Bella se virou para frente com a cabeça borbulhando. O professor estava


explicando sobre o surgimento do romantiso, ou era do modernismo? As
palavras não estavam sincronizadas dentro da cabeca de Bella. A única
coisa que ele poderia pensar e conectar nesse momento eram aqueles olhos
pretos, aquele sorriso de canto de boca, a voz macia e lenta. Aquele seria o
tormento dela por muito tempo ainda.

Chegou em casa naquela noite com uma feicao estranha. Tinha passado o
dia meio perdida, dirigindo pelos cantos com seu mitsubish preto. Dirigiu
sob aquele céu escuro durante horas, passou algumas vezes pelo mesmo
sinal quebrado e pelo buraco que tomava metade da pista.
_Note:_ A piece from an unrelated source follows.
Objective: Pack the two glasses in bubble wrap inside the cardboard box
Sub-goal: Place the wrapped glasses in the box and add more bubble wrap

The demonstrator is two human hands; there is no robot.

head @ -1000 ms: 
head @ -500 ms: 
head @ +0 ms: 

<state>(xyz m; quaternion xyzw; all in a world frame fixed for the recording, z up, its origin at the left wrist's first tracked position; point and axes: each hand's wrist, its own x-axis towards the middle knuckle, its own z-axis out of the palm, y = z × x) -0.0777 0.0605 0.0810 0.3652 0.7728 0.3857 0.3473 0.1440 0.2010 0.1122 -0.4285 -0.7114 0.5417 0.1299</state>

Quando
estacionou na porta da garagem o carro antigo de Charlie já estava parado
lá. Pelas marcas na areia molhada fazia pouco tempo que tinha chegado. Só
entao Bella percebeu quanto tempo tinha passado rodando pela cidade.

Entrou em casa o mais silenciosamente possível, e logo foi envolvida pelo


cheio de pizza de calabresa. A preferida de Charlie. Ele comprou no caminho
para casa depois de ter recebido a mensagem de Bella. Mal sabia ele que
Bella nem lembrava de ter mandado aquela mensagem.

Foi direto para a escada, tentar passar despercebida, mas Charlie não seria
uma barreira facil. Demorou bastante, teve aula até mais tarde? Foi sim,
tive revisão de história da arte, to cansada, vou deitar. Come... Charlie não
terminou a frase e Bella já estava dentro do seu quarto sem tenis. Tirou a
roupa devagar, se enrolou na toalha e passou para o banheiro rapidamente
sem fazer barulho.

Abriu a agua quente, o que assustou Charlie. Entrou no chuveiro e deixou a


água escorrer pelo corpo, ainda estava artoada. Toda vez que fechava os
olhos tinha flashes confusos dos olhos negros, do sorriso, do toque, da voz.
Parecia que tinham ligado um liquidificador dentro da cabeca dela. Ouviu
Charlie dando boa noite parado na porta do banheiro. Foi quando percebeu
que tinha passado tempo demais debaixo da agua quente. Desligou o
chuveiro, se enxugou, vestiu a roupa velha que usava de pijama e voltou
lentamente para o quarto com a toalha enrolada na cabeca.